§ GOAL OF THE EXERCISE
Give an unaltered copy of the listing below, minus its pictures.

§ DATASET CONTENT
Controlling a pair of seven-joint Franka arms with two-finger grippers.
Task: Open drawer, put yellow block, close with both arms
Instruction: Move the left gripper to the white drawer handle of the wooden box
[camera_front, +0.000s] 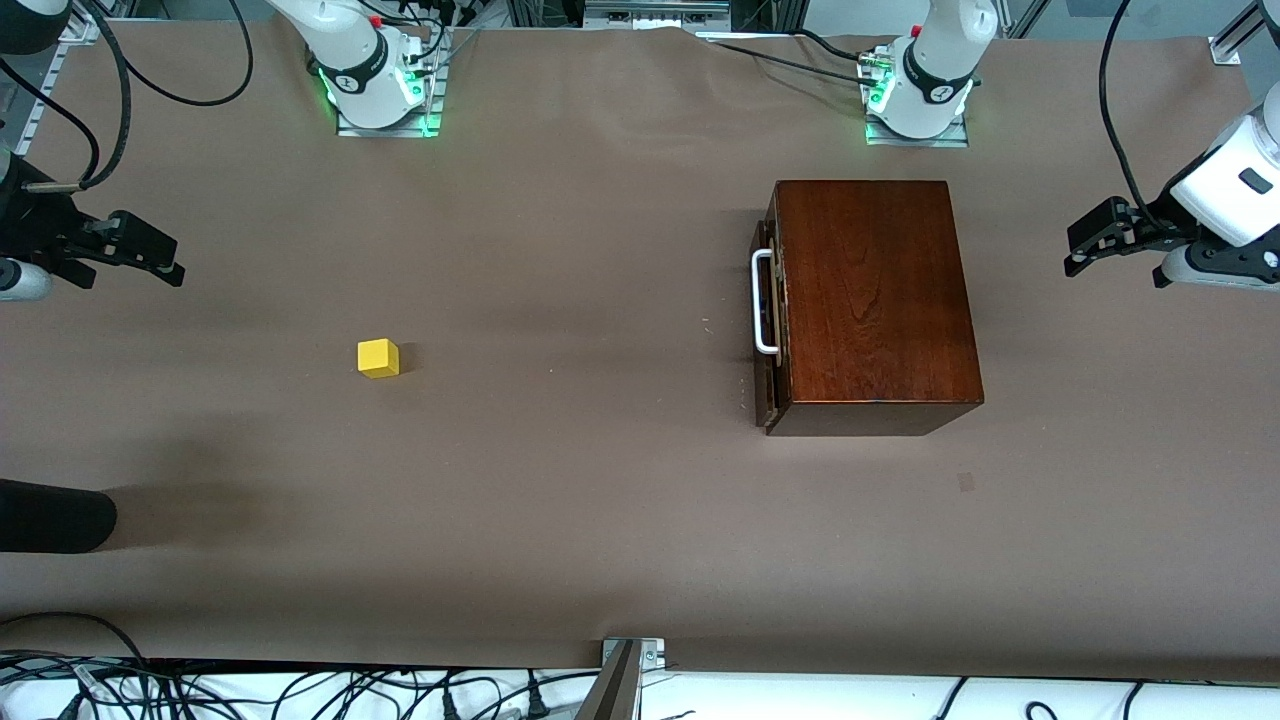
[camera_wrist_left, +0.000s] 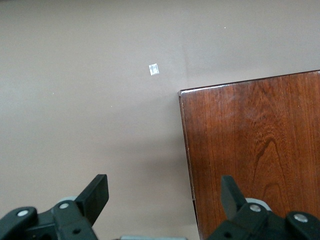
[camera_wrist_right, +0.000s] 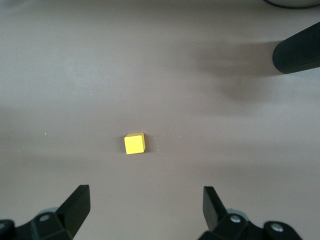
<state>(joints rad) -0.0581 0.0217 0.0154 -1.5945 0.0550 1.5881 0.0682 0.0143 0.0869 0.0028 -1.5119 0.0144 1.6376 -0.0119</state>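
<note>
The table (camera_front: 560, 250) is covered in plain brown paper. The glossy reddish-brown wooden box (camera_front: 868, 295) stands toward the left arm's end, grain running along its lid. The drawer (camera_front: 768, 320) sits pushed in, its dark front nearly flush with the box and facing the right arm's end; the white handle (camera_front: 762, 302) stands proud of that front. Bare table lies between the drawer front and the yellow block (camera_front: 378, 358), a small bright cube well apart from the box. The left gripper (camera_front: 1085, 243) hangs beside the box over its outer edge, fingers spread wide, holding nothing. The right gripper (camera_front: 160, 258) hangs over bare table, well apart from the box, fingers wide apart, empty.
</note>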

§ TASK RESULT
Controlling a pair of seven-joint Franka arms with two-finger grippers.
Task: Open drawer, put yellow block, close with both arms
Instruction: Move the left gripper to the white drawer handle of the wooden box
[camera_front, +0.000s] 
[camera_wrist_left, +0.000s] 
[camera_wrist_right, +0.000s] 
<state>(joints rad) -0.0581 0.0217 0.0154 -1.5945 0.0550 1.5881 0.0682 0.0143 0.0869 0.0028 -1.5119 0.0144 1.6376 -0.0119</state>
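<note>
The table (camera_front: 560, 250) is covered in plain brown paper. The glossy reddish-brown wooden box (camera_front: 868, 295) stands toward the left arm's end, grain running along its lid. The drawer (camera_front: 768, 320) sits pushed in, its dark front nearly flush with the box and facing the right arm's end; the white handle (camera_front: 762, 302) stands proud of that front. Bare table lies between the drawer front and the yellow block (camera_front: 378, 358), a small bright cube well apart from the box. The left gripper (camera_front: 1085, 243) hangs beside the box over its outer edge, fingers spread wide, holding nothing. The right gripper (camera_front: 160, 258) hangs over bare table, well apart from the box, fingers wide apart, empty.
</note>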

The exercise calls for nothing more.